• PROBLEM REQUIREMENTS: Nothing but an exact copy of the listing should be given.
(AVAILABLE DATA Opens)
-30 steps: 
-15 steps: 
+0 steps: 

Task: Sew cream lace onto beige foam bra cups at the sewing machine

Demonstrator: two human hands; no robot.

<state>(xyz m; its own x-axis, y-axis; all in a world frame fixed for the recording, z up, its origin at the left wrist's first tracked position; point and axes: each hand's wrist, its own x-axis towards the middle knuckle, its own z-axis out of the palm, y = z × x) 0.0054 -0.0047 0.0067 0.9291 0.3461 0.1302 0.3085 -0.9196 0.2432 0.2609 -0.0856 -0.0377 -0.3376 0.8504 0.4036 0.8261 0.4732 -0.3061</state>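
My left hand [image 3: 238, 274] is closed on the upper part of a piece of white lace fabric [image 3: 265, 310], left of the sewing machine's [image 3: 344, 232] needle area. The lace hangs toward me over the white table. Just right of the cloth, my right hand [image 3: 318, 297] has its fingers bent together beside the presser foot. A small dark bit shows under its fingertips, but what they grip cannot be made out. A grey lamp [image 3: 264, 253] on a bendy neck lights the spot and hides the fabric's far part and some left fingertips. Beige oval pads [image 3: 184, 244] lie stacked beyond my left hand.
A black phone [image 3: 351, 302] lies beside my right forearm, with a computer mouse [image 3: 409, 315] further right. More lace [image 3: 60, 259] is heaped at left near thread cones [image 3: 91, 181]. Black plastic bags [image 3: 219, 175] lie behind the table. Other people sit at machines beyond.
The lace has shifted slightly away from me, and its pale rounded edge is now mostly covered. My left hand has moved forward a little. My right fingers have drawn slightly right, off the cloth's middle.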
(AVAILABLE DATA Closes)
• EXPECTED OUTPUT:
-30 steps: 
-15 steps: 
+0 steps: 

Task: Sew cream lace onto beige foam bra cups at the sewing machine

Demonstrator: two human hands; no robot.

<state>(xyz m; its own x-axis, y-axis; all in a world frame fixed for the recording, z up, its origin at the left wrist's first tracked position; point and axes: each hand's wrist, its own x-axis towards the middle knuckle, its own z-axis out of the palm, y = z × x) 0.0054 -0.0047 0.0067 0.9291 0.3461 0.1302 0.3085 -0.9196 0.2432 0.2609 -0.0856 -0.0377 -0.3376 0.8504 0.4036 0.8261 0.4732 -0.3061</state>
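My left hand [image 3: 238, 274] is closed on the upper part of a piece of white lace fabric [image 3: 265, 310], left of the sewing machine's [image 3: 344, 232] needle area. The lace hangs toward me over the white table. Just right of the cloth, my right hand [image 3: 318, 297] has its fingers bent together beside the presser foot. A small dark bit shows under its fingertips, but what they grip cannot be made out. A grey lamp [image 3: 264, 253] on a bendy neck lights the spot and hides the fabric's far part and some left fingertips. Beige oval pads [image 3: 184, 244] lie stacked beyond my left hand.
A black phone [image 3: 351, 302] lies beside my right forearm, with a computer mouse [image 3: 409, 315] further right. More lace [image 3: 60, 259] is heaped at left near thread cones [image 3: 91, 181]. Black plastic bags [image 3: 219, 175] lie behind the table. Other people sit at machines beyond.
The lace has shifted slightly away from me, and its pale rounded edge is now mostly covered. My left hand has moved forward a little. My right fingers have drawn slightly right, off the cloth's middle.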

There is no more to this exercise.